Out-of-School - Early Childhood
List of Studies
Literacy and Language Development. Dramatic play provides pre-readers and writers a motivating context for learning about literacy, using literacy skills, and exploring new and abstract concepts. A modest body of research that relates to out-of-school learning demonstrates a positive relationship between the arts and literacy, specifically in relation to drama. Dramatic play (teacher-guided or self-directed) leads to deeper comprehension of story, more effective recall over time, and cohesive, explicit, and thorough retelling of the story. Additionally, phonological awareness through music perception skills enhances reading acquisition (Moreno et al., 2011; Rowe 1998).
Creative Thinking. Studies find that arts education provides young children opportunities to develop their creativity. One study, for example, found that dance education motivates students to use their body as a sensory base to explore creatively and spontaneously, and provides a psychologically and physically safe environment where they feel a sense of ownership (Bond & Stinson, 2000).

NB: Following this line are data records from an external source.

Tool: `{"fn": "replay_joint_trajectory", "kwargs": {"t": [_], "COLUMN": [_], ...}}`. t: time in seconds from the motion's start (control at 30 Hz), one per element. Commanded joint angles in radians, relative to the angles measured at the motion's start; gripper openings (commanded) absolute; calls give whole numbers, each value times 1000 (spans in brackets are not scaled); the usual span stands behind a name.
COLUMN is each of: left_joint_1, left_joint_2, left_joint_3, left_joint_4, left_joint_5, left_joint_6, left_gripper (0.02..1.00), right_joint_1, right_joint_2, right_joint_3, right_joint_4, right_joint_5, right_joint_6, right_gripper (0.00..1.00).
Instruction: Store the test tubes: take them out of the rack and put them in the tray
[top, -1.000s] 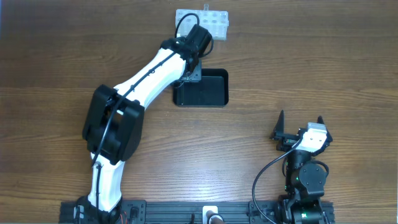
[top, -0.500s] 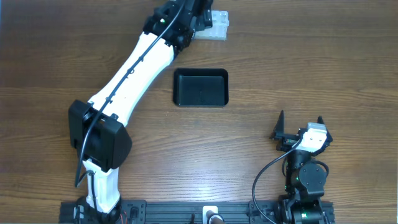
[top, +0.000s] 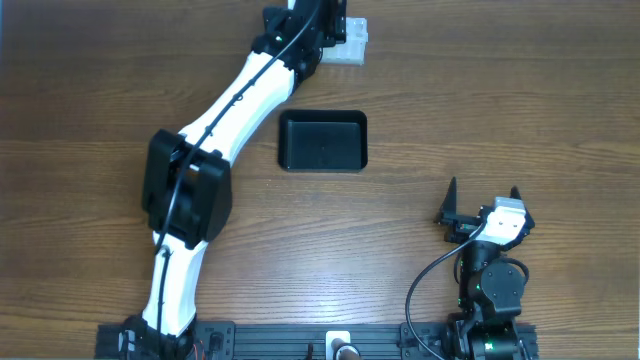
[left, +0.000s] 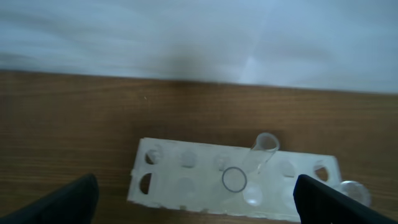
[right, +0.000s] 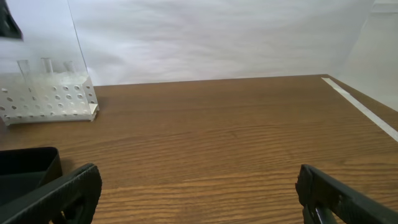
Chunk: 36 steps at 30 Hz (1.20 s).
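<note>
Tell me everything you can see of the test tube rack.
The rack is a long, rectangular block of white, see-through plastic, its top pierced by rows of round holes, its side dotted with smaller ones. It stands flat on the wooden table, far from the arms' bases, beyond the black tray and apart from it. Clear test tubes stand in some holes, one leaning. The left gripper hangs open above it.

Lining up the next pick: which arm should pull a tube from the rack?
Left. The left gripper hangs open over the rack and its test tubes; the right gripper sits far back near its own base.
</note>
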Motion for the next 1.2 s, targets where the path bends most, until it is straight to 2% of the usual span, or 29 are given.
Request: {"fn": "replay_joint_trajectory", "kwargs": {"t": [0.03, 0.27, 0.63, 1.03, 1.2], "left_joint_1": [9, 20, 24, 21, 21], "left_joint_2": [53, 92, 150, 152, 152], "left_joint_3": [36, 60, 94, 94, 94], "left_joint_4": [7, 8, 55, 71, 76], "left_joint_5": [17, 32, 74, 78, 89], "left_joint_6": [46, 57, 83, 84, 84], "left_gripper": [998, 993, 915, 599, 511], "right_joint_1": [0, 1, 1, 0, 0], "right_joint_2": [-3, -3, -3, -3, -3], "right_joint_3": [-5, -5, -5, -5, -5], "right_joint_4": [-1, -1, -1, -2, -2], "right_joint_5": [16, 16, 16, 16, 16], "right_joint_6": [0, 0, 0, 0, 0], "right_gripper": [991, 993, 991, 991, 991]}}
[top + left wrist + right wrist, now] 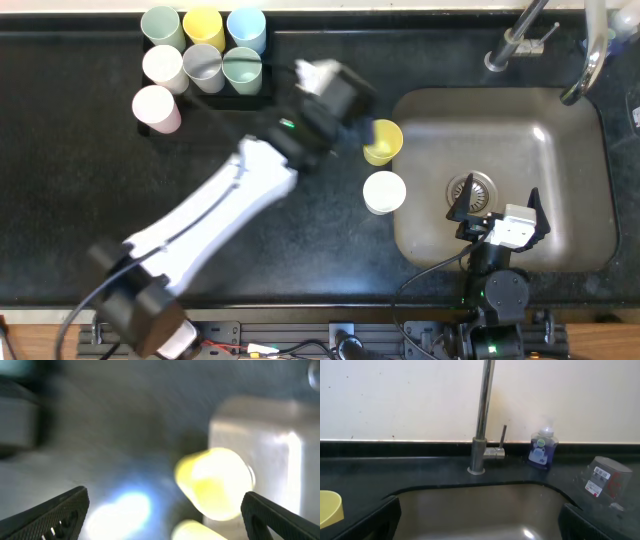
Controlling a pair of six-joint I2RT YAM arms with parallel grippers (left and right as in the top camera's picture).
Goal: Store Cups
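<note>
A yellow cup (pixel 382 141) stands on the dark counter at the sink's left rim, and a white cup (pixel 384 192) stands just in front of it. My left gripper (pixel 358 110) hovers close to the yellow cup's far left side. In the left wrist view the yellow cup (pixel 215 482) lies ahead of the left gripper (pixel 165 520), which is open with nothing between its fingers. A black tray (pixel 262 95) at the back left holds several cups, with a pale pink cup (pixel 157 108) beside it. My right gripper (pixel 495 205) is open over the sink basin.
The steel sink (pixel 560 110) takes up the right side, with a faucet (pixel 482 415) and a blue soap bottle (pixel 542 450) behind it. A clear cup (pixel 605 480) lies on the counter to the right. The yellow cup's rim (pixel 330 507) shows at the basin's edge.
</note>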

Engagement and Persistence. Studies show a relationship between increased student participation in the arts and increased student engagement in learning. Specifically, participation in dance relates to positive student engagement and positive attitudes and emotions about the self and the art form (Bond & Stinson, 2000; Bond & Stinson, 2007).
Positive Behavior. Some evidence suggests students who participate in music instruction are better able to self-regulate their behavior compared to those who do not participate in music programs (Standley, 1996).